The South Australian skipper was announced as the winner of the Australia A bat-off on Sunday, impressing in the first game and showing he has the technique to handle the new ball in the second despite not adding big scores.
However, his fellow contestants, Marcus Harris, Cam Bancroft and Sam Konstas, could only manage to fire a couple of shots, and made McSweeney debuting in Perth the only real option.
The problem is McSweeny has not opened at first-class level, batting in the middle-order and at first drop for his state.
But given Steve Smith has been confirmed to be slotting back in at No.4 after Cam Green’s back injury, the opening role is seemingly the only place available.
Hussey, who ploughed more than 6000 Test runs at better than 50 and nearly 23,000 in first-class cricket, said he would prefer a full-time opener to brave India’s attack.

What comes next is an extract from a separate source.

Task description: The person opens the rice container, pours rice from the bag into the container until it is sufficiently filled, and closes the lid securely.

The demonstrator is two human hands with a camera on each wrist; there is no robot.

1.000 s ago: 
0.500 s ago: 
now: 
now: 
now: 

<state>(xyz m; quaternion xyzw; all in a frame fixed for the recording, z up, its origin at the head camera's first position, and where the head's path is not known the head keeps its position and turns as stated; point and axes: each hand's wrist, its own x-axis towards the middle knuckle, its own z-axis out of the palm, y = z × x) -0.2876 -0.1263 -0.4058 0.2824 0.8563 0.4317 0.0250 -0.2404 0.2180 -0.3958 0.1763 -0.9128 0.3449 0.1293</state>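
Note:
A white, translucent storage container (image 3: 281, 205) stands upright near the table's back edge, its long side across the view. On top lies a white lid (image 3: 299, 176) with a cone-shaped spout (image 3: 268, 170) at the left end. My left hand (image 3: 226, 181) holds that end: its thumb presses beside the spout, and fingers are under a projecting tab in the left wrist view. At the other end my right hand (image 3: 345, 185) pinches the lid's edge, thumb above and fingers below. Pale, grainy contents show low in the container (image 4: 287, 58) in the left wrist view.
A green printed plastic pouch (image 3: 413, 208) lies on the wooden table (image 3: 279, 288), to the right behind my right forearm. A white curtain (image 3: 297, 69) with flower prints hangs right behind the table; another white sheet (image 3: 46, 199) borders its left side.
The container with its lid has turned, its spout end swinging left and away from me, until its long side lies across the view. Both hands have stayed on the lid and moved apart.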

“I think it’s a tough ask to ask him to play his first Test match as an opening batsman against India in a huge series when he hasn’t opened before in first class cricket apart from last week in the India A clash,” he said on Fox Cricket’s broadcast of the third ODI between Australia and Pakistan at Optus Stadium.
“It’s not easy at all. I know people will say Simon Katich and Shane Watson have done it in the past.
“They moved from the middle-order up to the top order, but they played 20-30 Test matches before they made the move.
“It’s a tough ask and, personally, I would (prefer a specialist opener), but I think the Australian selectors’ philosophy is picking the best six batters in the country, and then we’ll figure the order out after that.
“They may not play him at the top of the order. Marnus Labuschagne may move up. Maybe they haven’t made up their mind exactly what their order is at this stage. They have just decided these are our six best batters, and now we’ll figure out where they sit best.”
The tantalising five-test Border Gavaskar Trophy series gets underway with the West Test on November 22.